Man sehe an diesem Beispiel, dass Cancel Culture nicht existiere. Die Autorin und Beraterin für Inklusion, Gerechtigkeit und Diversität Laura Gehlhaar kommentierte in einer zeitlich begrenzt abrufbaren Instagram-Story: "Behinderte Menschen müssen immerzu als Projektionsfläche für Witze, Mobbing und Hass herhalten. Dass das weiterhin ungestraft passieren darf, zeigen solche Inhalte und Kommentare in diesem Video." 

Aussagen wie diese würden Ableismus und bestehende Machtgefälle verfestigen, meinen andere. "Ihr reproduziert hier menschenverachtende, diskriminierende Aussagen unter dem Deckmantel von 'Comedy' und jede Person, die das hier feiert und unterstützt, ist, genauso wie ihr, Teil des Problems", so die Autorin und Beraterin Luisa L'Audace das Video.

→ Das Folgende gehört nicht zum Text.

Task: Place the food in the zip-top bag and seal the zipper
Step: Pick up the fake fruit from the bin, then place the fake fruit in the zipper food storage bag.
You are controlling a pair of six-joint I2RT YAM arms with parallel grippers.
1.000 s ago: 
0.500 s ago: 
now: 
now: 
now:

Der Verein ZARA - Zivilcourage und Antirassismusarbeit beschreibt Ableismus (auch: Behindertenfeindlichkeit) als "Herabwürdigung eines Menschen aufgrund einer Beeinträchtigung und Reduzierung einer Person auf seine*ihre Beeinträchtigung. Ableismus ist für Personen mit Behinderung das, was Menschen aufgrund ihrer Hautfarbe, ethnischen und/oder religiösen Zugehörigkeit sowie Sprache durch den Rassismus widerfährt oder Frauen durch Sexismus erleben. Ableismus kann von Beschämung, Beschuldigung oder Beleidigung von Personen mit Behinderung bis hin zu Verharmlosung von Gewalt oder Gewalt gegen Personen mit Behinderung reichen". Anmerkung: "Menschen mit Beeinträchtigung" wird als Selbstbezeichnung oft abgelehnt. "Es heißt 'behinderte Menschen' oder 'Menschen mit Behinderung'", sagt die deutsche Autorin und Aktivistin Luisa L'Audace." Diese neutrale Selbstbezeichnung werde immer noch als Schimpfwort missbraucht, dagegen müsse man vorgehen.

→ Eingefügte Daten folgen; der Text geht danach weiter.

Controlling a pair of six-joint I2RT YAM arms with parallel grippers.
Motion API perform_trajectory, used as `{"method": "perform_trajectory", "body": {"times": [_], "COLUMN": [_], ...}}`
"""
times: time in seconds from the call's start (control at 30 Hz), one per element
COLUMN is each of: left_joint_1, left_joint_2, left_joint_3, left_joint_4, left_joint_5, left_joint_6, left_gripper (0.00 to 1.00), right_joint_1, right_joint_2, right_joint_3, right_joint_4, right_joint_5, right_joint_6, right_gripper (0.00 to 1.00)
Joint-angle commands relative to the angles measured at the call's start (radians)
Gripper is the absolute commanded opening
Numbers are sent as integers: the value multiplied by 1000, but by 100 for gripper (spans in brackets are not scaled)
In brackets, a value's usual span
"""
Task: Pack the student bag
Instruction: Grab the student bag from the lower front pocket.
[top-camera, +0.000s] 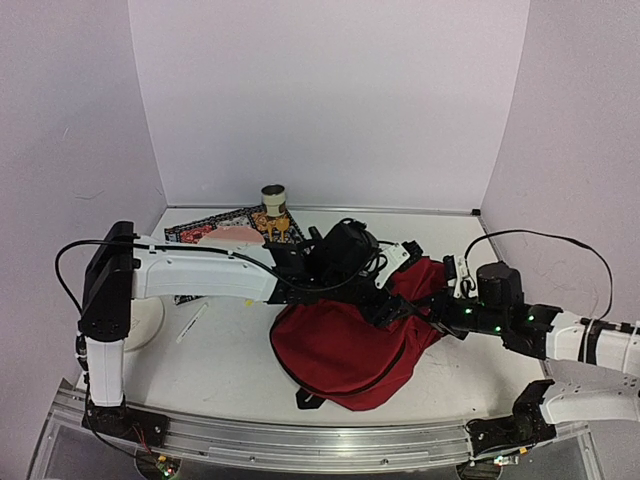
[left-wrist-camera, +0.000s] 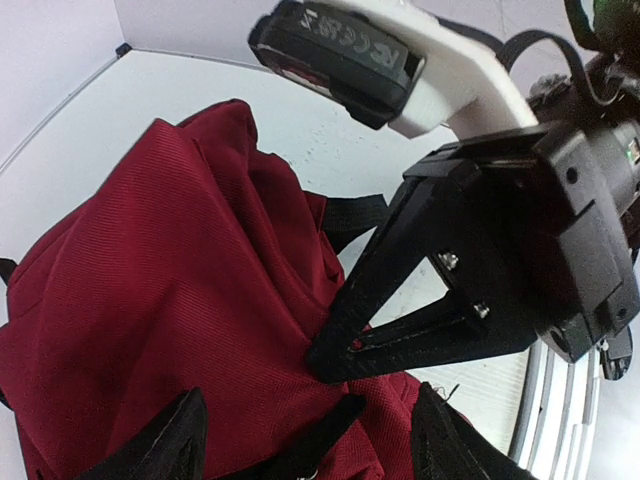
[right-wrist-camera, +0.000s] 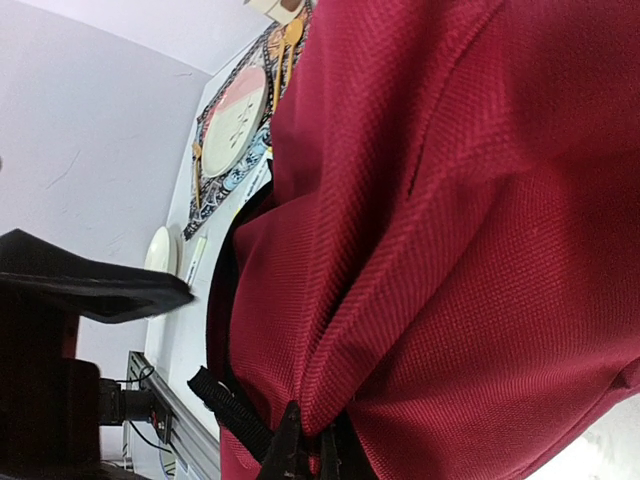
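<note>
The dark-red student bag (top-camera: 345, 350) lies in the middle of the table, with black straps at its near edge. My right gripper (top-camera: 393, 308) is shut on a raised fold of the bag's red fabric. The right wrist view shows this pinch (right-wrist-camera: 315, 452), and so does the left wrist view (left-wrist-camera: 340, 365). My left gripper (left-wrist-camera: 310, 445) hovers open just above the bag, right next to that pinch, with a black strap piece between its fingers (left-wrist-camera: 170, 440). In the top view the left gripper (top-camera: 365, 280) sits over the bag's far upper edge.
A patterned mat (top-camera: 205, 228) with a pink plate (top-camera: 237, 236) and a giraffe figure (top-camera: 279, 229) lies at the back left, with a cup (top-camera: 274, 197) behind it. A white plate (top-camera: 150, 322) and a pen (top-camera: 192, 323) lie at the left.
</note>
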Motion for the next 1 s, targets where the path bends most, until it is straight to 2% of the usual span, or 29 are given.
{"method": "perform_trajectory", "body": {"times": [0.0,0.2,0.4,0.5,0.8,0.97], "left_joint_1": [-3,-3,10,22,48,62], "left_joint_2": [34,67,54,36,-34,-57], "left_joint_3": [60,88,80,67,-11,-48], "left_joint_4": [-51,-96,-100,-100,-54,-14], "left_joint_5": [26,-34,-131,-163,-160,-133], "left_joint_6": [31,32,-50,-111,-328,-437], "left_gripper": [68,61,35,29,16,16], "right_joint_1": [42,74,86,88,90,90], "right_joint_2": [16,38,35,30,34,41], "right_joint_3": [90,114,121,113,101,103], "right_joint_4": [93,90,58,44,32,31], "right_joint_5": [-61,-54,-30,-18,-12,-11], "right_joint_6": [-46,-60,-77,-80,-85,-91], "right_gripper": [0,0,0,0,0,0]}}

"Nur manchmal ein Arschloch und sonst eigentlich nett"

Mockridge entschuldigte sich. Doch mehrere Tournee-Auftritte wurden abgesagt, und der TV-Sender Sat.1 nahm eine geplante neue Quiz-Show mit dem 35-Jährigen aus dem Programm. Mockridge verlor sein deutsches Management, und auch seine Agentur in Österreich teilte mit, dass sie nach dieser Tour nicht mehr mit ihm zusammenarbeiten werde.

In der Premiere seines neuen Solo-Programms hielt sich Mockridge von potenziell heiklen Themen wie Behinderung, Hochwasser oder Krieg fern. Er erzählte Geschichten vom Sex seiner Eltern und seinem eigenen ersten Mal, und er begeisterte das Publikum mit Musik-Parodien am Klavier. Gegen Ende des Abends sprach er die Kontroverse doch noch einmal an.

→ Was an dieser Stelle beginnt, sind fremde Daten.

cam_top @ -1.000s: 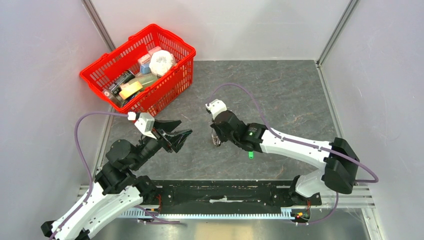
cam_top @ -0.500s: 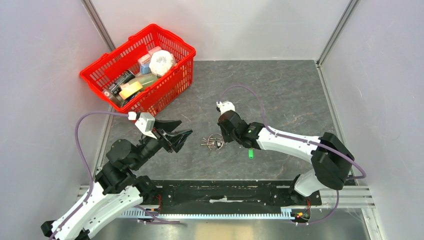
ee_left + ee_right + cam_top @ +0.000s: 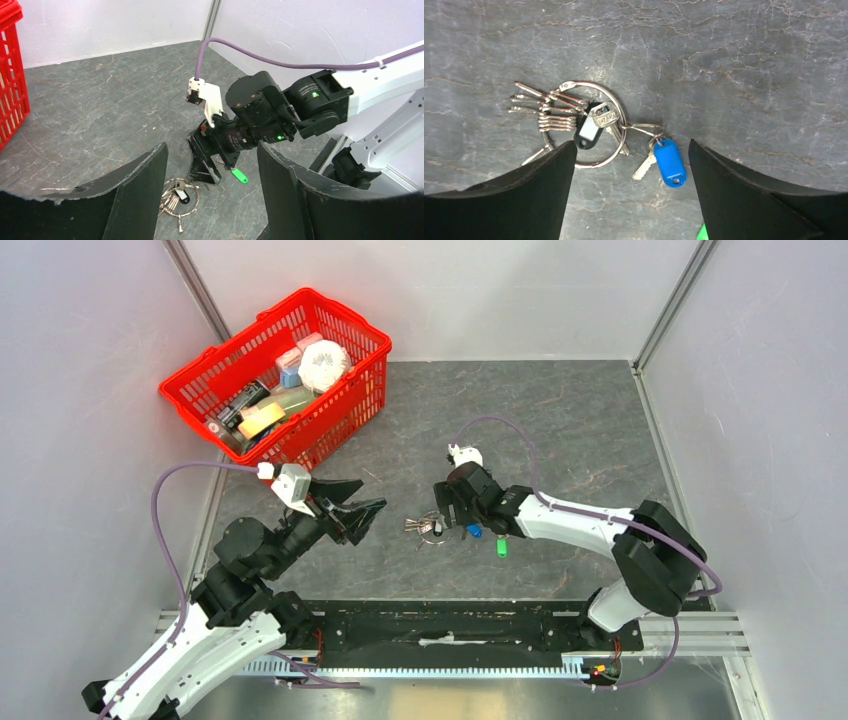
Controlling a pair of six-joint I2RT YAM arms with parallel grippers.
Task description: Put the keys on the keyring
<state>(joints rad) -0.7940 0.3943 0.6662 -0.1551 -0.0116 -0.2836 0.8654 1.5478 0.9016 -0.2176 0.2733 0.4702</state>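
Right arm stretched low, right tool (image 3: pixel 630 145) wide and empty over the keyring (image 3: pixel 584 125); left tool (image 3: pixel 360 512) wide, left of it

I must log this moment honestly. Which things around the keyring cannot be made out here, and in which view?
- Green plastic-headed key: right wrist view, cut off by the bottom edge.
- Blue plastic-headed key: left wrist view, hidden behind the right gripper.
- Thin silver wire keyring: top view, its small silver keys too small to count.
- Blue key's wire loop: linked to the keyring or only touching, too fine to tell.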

"Der Deutsche Kulturbetrieb ist wie ein Raum mit ganz vielen Knöpfen, wo draufsteht: Nicht anfassen", meinte Mockridge. "Ich mag unkorrekte Witze", sagte er und ließ dann noch Sprüche wie "Tom Kaulitz ist der bestbezahlte Altenpfleger der Welt" vom Stapel.

Das Publikum in Wien brachte Mockridge Sympathie entgegen. "Ich bin nur manchmal ein Arschloch und sonst eigentlich ein netter Typ", sagte er zum Schluss. "Das wissen wir!", rief ein Fan im Saal.